The Ceylon Volunteer Service Medal (sometimes referred to as the Government of Ceylon War Medal) is a non-wearable campaign medal awarded by the Government of Ceylon to all members of the Ceylonese armed forces that volunteered for overseas service during World War I. The exact number of medals struck is disputed, with sources citing numbers between 450 and 3000. The medal was the only one of its kind, Ceylon being the only British crown colony to issue a medal of its own for its citizens' service in the war. Those awarded the medal were servicemen of the Ceylon Defence Force (including the all-European Ceylon Planters' Rifle Corps).

==Design==
The medal was cast in bronze, having dimensions of 45 x 52 x 3 mm. The obverse depicts the personification of Ceylon- a seated, right-facing robed and laureate female figure placing, with her right hand, a laurel wreath crown on the bowed head of a left-facing soldier kneeling on his left knee. The soldier rests his cap on the ground with his right hand, while the background depicts a multi-rayed sun setting into the sea behind them.

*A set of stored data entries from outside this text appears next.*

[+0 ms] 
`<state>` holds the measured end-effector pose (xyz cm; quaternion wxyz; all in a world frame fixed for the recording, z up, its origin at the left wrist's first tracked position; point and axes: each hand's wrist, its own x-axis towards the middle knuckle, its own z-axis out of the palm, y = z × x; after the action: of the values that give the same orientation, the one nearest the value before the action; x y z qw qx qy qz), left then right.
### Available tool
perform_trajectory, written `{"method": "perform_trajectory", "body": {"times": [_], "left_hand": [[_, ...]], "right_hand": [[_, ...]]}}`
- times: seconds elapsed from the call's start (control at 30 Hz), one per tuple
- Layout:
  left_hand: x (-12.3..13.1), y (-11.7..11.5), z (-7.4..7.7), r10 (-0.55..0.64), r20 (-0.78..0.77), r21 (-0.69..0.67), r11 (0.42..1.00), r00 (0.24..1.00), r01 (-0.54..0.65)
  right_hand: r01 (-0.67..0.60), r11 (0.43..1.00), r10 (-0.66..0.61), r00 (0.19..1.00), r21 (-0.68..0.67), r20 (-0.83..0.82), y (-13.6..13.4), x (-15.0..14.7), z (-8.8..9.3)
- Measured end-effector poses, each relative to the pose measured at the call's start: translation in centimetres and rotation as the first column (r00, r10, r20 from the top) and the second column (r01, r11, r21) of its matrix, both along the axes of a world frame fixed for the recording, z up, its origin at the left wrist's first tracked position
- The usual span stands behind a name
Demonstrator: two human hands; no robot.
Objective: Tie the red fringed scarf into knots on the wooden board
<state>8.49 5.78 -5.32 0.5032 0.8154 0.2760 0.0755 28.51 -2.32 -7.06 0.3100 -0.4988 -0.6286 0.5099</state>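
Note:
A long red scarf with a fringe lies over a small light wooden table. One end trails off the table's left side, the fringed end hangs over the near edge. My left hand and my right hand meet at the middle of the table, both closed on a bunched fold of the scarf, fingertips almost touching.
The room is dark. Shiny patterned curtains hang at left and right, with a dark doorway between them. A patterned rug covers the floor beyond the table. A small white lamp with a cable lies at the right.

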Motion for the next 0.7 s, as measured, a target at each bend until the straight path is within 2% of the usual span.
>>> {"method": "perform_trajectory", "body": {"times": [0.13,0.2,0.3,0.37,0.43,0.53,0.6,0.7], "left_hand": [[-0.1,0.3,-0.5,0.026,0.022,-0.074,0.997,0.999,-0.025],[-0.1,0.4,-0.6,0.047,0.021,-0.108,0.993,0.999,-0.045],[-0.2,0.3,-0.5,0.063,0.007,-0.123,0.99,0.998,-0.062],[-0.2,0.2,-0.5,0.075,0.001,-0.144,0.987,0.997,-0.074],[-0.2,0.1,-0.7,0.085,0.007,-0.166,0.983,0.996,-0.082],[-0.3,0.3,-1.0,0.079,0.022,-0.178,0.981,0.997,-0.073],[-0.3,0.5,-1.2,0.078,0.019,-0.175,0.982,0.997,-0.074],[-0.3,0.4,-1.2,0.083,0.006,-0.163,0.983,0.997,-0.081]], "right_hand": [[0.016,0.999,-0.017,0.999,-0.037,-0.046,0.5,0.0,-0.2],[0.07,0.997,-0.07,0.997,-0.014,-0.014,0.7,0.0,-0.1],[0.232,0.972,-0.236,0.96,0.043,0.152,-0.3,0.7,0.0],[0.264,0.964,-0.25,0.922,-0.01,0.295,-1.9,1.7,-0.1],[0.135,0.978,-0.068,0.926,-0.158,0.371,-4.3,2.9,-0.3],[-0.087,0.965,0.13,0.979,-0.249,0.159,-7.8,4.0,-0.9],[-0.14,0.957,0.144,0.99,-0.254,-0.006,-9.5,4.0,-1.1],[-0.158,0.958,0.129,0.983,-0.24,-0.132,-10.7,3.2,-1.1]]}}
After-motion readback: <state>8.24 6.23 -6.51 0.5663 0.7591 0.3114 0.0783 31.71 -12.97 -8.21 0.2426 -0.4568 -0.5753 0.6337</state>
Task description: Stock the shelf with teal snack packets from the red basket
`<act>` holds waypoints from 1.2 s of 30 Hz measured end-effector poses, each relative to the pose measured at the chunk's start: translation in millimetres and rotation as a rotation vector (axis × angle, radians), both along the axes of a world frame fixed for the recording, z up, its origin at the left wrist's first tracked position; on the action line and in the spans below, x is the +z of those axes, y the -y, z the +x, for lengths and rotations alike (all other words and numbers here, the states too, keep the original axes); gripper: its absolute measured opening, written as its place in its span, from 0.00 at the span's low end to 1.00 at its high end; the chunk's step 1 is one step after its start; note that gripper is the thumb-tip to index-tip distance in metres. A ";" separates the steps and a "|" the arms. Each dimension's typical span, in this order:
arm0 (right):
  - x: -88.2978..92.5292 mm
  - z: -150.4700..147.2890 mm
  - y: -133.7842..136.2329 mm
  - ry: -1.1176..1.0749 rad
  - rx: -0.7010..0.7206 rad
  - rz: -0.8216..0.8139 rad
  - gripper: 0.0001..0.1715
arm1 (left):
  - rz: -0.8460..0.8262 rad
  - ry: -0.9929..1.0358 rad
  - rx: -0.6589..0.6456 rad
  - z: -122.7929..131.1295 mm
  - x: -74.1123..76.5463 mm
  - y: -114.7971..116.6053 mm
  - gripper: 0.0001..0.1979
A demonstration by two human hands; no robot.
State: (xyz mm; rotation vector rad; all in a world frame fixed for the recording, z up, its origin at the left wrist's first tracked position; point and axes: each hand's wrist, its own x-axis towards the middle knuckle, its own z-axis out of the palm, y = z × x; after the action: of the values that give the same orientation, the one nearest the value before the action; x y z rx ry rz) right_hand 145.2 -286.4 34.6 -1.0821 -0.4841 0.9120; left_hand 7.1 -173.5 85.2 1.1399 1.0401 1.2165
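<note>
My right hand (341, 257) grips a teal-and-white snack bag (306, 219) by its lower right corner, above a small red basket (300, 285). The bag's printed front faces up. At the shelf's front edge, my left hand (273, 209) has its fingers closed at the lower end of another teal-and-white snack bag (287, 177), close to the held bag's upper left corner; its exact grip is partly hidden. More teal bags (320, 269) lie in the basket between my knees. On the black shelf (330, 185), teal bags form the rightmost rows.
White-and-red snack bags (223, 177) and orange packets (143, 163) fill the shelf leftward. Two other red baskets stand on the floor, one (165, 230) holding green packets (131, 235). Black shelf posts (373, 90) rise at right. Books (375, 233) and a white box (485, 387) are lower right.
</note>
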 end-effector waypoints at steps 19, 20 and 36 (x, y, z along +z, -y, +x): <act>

An inscription above the scene reads:

..PRESENTED..

BY THE GOVERNMENT

OF CEYLON TO THOSE WHO

VOLUNTARILY GAVE THEIR

SERVICES OVERSEAS IN

THE GREAT WAR OF –

1914

1919

Above the words is a short piece of laurel wreath, bound.

The reverse depicts a front-facing illustration of Victory- a winged, robed and laureate female figure seated on a throne. Her right hand is raised aloft, holding a laurel wreath, while her left holds a shield emblazoned with the coat of arms of Ceylon. A plaque inscribed with the recipient's name is located at the figure's feet, above a skull and spiked helmet obscuring a horizontal scythe.